Il progetto cinese di una "comunità del destino comune dell'umanità (人類命運共同體)"". La teoria di Xi Jinping o Tian xia (天下) rappresenta il principio scalare dell'ideale confuciano tradizionale del Regno di Mezzo, l'Impero cinese al centro del mondo che offre il codice culturale cinese ai popoli circostanti come ideale etico, filosofico e socio-politico. Ma il sogno cinese - sia nella sua versione comunista che in quella apertamente antiborghese, anti-individualista e tradizionalmente confuciana - è anche molto lontano nei suoi fondamenti dal liberalismo occidentale, cioè è essenzialmente illiberale.

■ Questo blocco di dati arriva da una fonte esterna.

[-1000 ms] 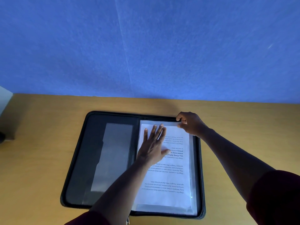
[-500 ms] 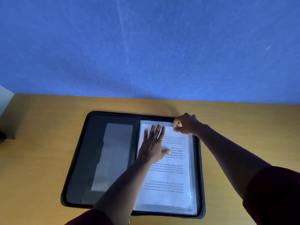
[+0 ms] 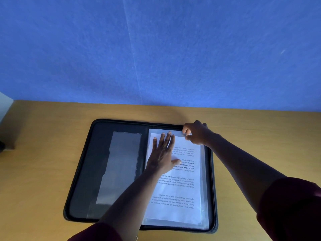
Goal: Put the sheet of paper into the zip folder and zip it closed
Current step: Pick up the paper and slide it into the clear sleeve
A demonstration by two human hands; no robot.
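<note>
Desk [image 3: 43, 180]: carries the zip folder [image 3: 97, 171], which lies open and unzipped.
Sheet of paper [image 3: 180, 190]: on the folder's right half, apparently in a clear sleeve.
Left hand [image 3: 163, 153]: flat, fingers spread, pressing the sheet steady.
Right hand [image 3: 196, 133]: pinching the sleeve's far right corner, likely seating the sheet.

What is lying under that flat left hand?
The left hand presses flat on the printed sheet of paper, which lies in the open zip folder. The text beneath the palm is hidden.

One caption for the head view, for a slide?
Left hand flat on paper in open folder; right hand pinches its far corner.
</note>
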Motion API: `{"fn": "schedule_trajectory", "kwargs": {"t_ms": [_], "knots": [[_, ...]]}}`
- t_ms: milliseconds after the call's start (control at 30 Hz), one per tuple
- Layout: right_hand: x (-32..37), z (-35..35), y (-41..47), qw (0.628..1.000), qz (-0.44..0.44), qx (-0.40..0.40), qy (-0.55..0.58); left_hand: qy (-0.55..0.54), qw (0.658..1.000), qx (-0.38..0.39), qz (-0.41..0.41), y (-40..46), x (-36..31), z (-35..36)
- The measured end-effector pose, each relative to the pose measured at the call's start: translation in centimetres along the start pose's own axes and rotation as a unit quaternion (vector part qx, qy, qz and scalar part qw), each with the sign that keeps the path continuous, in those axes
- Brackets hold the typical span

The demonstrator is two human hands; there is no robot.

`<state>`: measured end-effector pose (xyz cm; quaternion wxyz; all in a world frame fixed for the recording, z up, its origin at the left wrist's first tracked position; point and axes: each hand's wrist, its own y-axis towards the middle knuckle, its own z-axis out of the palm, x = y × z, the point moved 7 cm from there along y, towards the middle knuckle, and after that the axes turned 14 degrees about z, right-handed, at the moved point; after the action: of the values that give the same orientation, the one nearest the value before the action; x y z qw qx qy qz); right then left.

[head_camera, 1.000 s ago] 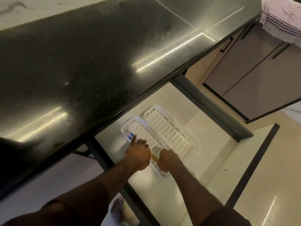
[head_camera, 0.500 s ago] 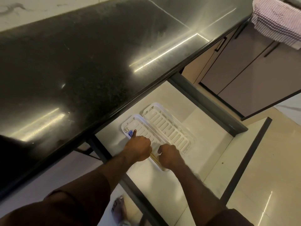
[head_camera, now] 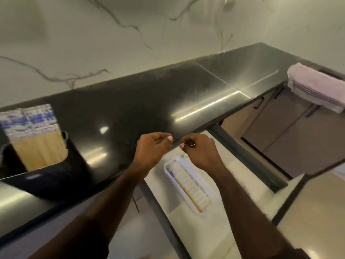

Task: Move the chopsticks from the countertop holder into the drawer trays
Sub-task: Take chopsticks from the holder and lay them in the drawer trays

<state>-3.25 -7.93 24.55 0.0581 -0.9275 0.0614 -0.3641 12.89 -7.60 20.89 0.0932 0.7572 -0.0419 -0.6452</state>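
A bundle of wooden chopsticks point(head_camera: 35, 139) with blue-and-white patterned tops stands in a dark holder point(head_camera: 48, 176) at the far left of the black countertop point(head_camera: 130, 109). Below the counter's edge, the open drawer point(head_camera: 209, 232) holds a white slotted tray point(head_camera: 194, 186). One pair of chopsticks point(head_camera: 187, 192) lies along the tray's left side. A second tray is mostly hidden behind my right wrist. My left hand point(head_camera: 153, 148) and right hand point(head_camera: 199, 152) hover close together over the counter's front edge, both loosely curled, with nothing visible in them.
A folded pinkish towel point(head_camera: 317, 90) hangs over the counter's right end. Brown cabinet doors point(head_camera: 289, 139) with dark handles stand beyond the drawer. A marble wall point(head_camera: 130, 34) backs the counter. The drawer's dark rails frame its pale floor.
Both hands have risen out of the drawer tray to counter height, leaving the chopsticks in the tray. The view has tilted up, bringing the holder and wall into sight.
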Motion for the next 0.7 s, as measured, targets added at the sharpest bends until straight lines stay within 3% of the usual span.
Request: {"fn": "schedule_trajectory", "kwargs": {"t_ms": [200,400,700], "knots": [[11.6,0.9,-2.6,0.992,-0.115,0.023,0.05,-0.063,0.986,-0.152,0.043,-0.7,-6.5,-11.1],[20.5,7.6,-5.3,0.977,-0.185,0.076,0.073,-0.053,0.97,-0.232,0.054,-3.3,-6.9,-22.5],[29.5,21.6,-6.4,0.973,-0.14,0.171,0.06,0.12,0.921,-0.367,0.046,-5.4,-2.8,-39.0]]}}
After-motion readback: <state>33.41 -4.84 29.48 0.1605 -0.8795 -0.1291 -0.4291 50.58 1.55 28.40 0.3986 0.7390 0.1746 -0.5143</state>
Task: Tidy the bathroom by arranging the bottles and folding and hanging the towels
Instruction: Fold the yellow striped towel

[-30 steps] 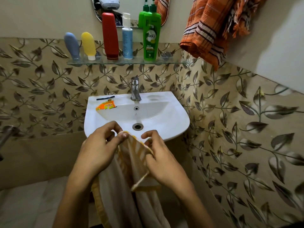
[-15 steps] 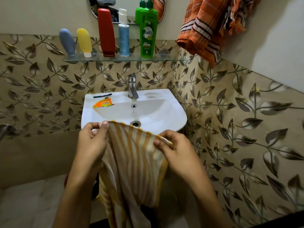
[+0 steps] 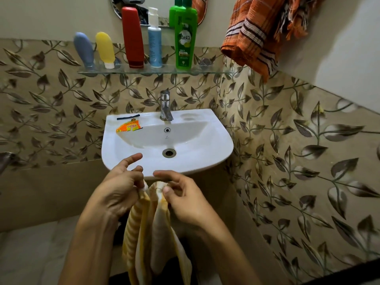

Anche la civiltà islamica ha i suoi principi irremovibili ed è orientata alla diffusione dell'Islam a livello globale - come "ultima religione". È normale che questa civiltà basi il suo sistema socio-politico sui principi della Sharia e sulla fedeltà ai principi religiosi fondamentali. Questo, a sua volta, è un progetto illiberale.

Negli ultimi decenni l'India si sta rivolgendo sempre più evidentemente ai fondamenti della sua civiltà vedica - e in parte al sistema delle caste (varna), così come alla liberazione dai modelli coloniali di filosofia e all'affermazione dei principi indù nella cultura, nell'educazione, nella politica. L'India si considera anche il centro della civiltà mondiale e la sua tradizione l'apice dello spirito umano. Ciò si manifesta indirettamente attraverso la diffusione di forme semplificate di proselitismo dell'induismo, come lo yoga e le pratiche spirituali facilitate. Ovviamente, la filosofia del Vedanta non ha nulla a che vedere con gli atteggiamenti del globalismo liberale. Agli occhi di un indù tradizionale, la moderna società occidentale rappresenta una forma estrema di degenerazione, di mescolanza e di capovolgimento di tutti i valori, caratteristica dell'età oscura - il Kali-yuga.

Il continente africano è testimone dei propri progetti di civilizzazione, spesso sotto forma di panafricanismo. Essi si basano sul vettore anti-occidentale e sull'appello dei popoli indigeni dell'Africa a tornare alle loro tradizioni pre-coloniali. Nel panafricanismo esistono diverse direzioni che interpretano in modo diverso l'idea africana e le modalità della sua realizzazione futura. Ma tutti rifiutano unanimemente il liberalismo, il che significa che l'Africa è orientata in modo illiberale.

Lo stesso vale per i Paesi latinoamericani che cercano di giustificare la loro differenza dagli Stati Uniti e dall'Europa occidentale. L'Idea latinoamericana è costruita su una combinazione di cattolicesimo (in declino o completamente degenerato in Occidente, ma abbastanza vivo in Sudamerica) e di tradizioni rinvigorite dei popoli autoctoni. Si tratta di un altro caso di illiberalismo civile.

Lo scontro di civiltà - la lotta delle idee

Così, l'Idea russa, cinese e islamica ha in sé un pronunciato potenziale universale. Seguono l'India, mentre l'Africa e l'America Latina hanno finora confinato i loro progetti nei rispettivi continenti. Anche se l'ampia diffusione degli africani nel mondo dà origine al progetto di alcuni teorici di creare - soprattutto negli Stati Uniti e nell'Unione Europea - zone africane autonome di autogoverno sul principio dei quilombos brasiliani. La crescita della popolazione latino-americana negli Stati Uniti potrebbe anche avere, a lungo andare, un impatto significativo sulla civiltà nordamericana e sul sistema di valori dominante che, a causa delle sue basi cattoliche e del legame conservato con la società tradizionale, entrerebbe certamente prima o poi in conflitto con il liberalismo, che ha basi protestanti e marcatamente anglosassoni.

La lotta tra un ordine mondiale unipolare e un ordine mondiale multipolare è quindi uno scontro di Idee. Da una parte il liberalismo, che cerca di difendere la sua posizione dominante su scala globale, e dall'altra diverse versioni di illiberalismo, che sta diventando sempre più evidente nei Paesi che compongono il blocco multipolare.